Search Engine basics

Before getting to grips with search engine optimisation (SEO) techniques and how to apply them to your website, it's worth taking a few minutes to go over some search engine basics. Search engines deal with billions of pages of information from millions of websites. In order to understand how they process information for a specific page or site, let's look at:

How search engines find and process web page contents (spidering, indexing, cacheing)
How search engines rank web pages for a particular search query
How you can check what information a search engine has for a particular page

How do search engines work?

In order to return useful search results, a search engine must know as much as possible about the huge numbers of websites and webpages available on the internet. Because the number of webpages in existence is growing rapidly, and because content on existing webpages may change frequently, this is a complex and demanding task.

Crawling/spidering

Although many search engines allow users to submit URLs for newly-created websites, most processing is carried out by following links of sites and pages the search engine already knows about. The search engines use automated software tools called "crawlers" or "spiders" to visit webpages that they already know about. When a spider visits a page it can check if the page was updated since the previous visit, in other words it checks if the page content is the same as that stored in the search engine's index (the "index" is the term used to describe the pool of information stored about websites and their contents).

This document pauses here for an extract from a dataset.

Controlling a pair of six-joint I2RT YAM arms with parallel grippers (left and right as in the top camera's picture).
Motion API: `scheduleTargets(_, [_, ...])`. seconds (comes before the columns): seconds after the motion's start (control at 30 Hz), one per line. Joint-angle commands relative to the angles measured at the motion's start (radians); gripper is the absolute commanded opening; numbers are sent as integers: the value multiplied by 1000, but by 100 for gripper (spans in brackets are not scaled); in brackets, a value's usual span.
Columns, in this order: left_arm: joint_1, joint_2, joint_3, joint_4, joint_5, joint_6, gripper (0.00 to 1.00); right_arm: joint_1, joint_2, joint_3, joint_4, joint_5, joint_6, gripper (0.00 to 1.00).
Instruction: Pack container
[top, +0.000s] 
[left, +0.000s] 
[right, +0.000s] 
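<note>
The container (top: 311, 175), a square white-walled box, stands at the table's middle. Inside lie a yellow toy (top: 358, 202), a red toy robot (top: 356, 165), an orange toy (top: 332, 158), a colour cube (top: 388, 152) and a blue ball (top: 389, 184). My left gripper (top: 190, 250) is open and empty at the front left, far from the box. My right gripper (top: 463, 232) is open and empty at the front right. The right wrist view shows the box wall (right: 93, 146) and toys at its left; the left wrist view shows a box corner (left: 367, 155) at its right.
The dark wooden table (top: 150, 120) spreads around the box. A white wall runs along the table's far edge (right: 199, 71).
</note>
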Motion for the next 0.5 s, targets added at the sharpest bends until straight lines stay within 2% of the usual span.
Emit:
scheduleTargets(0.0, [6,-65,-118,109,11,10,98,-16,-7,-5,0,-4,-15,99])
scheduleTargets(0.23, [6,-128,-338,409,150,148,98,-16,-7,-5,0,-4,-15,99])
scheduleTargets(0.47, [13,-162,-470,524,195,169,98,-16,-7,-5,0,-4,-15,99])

If the search engine finds that the content of the page has changed it will:

store the new content (for later processing, so the index can be updated)
store the date at which the new content was found (see cache below)

When the new content is processed, one of the tasks that is carried out is to check if the page contained links to webpages that the search engine has never seen before. If such links are found, the address (URL) of the unseen webpages will be stored so that these pages can be crawled/spidered and added to the search engine's index at a later date. In this way, search engines are able to discover new websites and pages and include their contents in the search results.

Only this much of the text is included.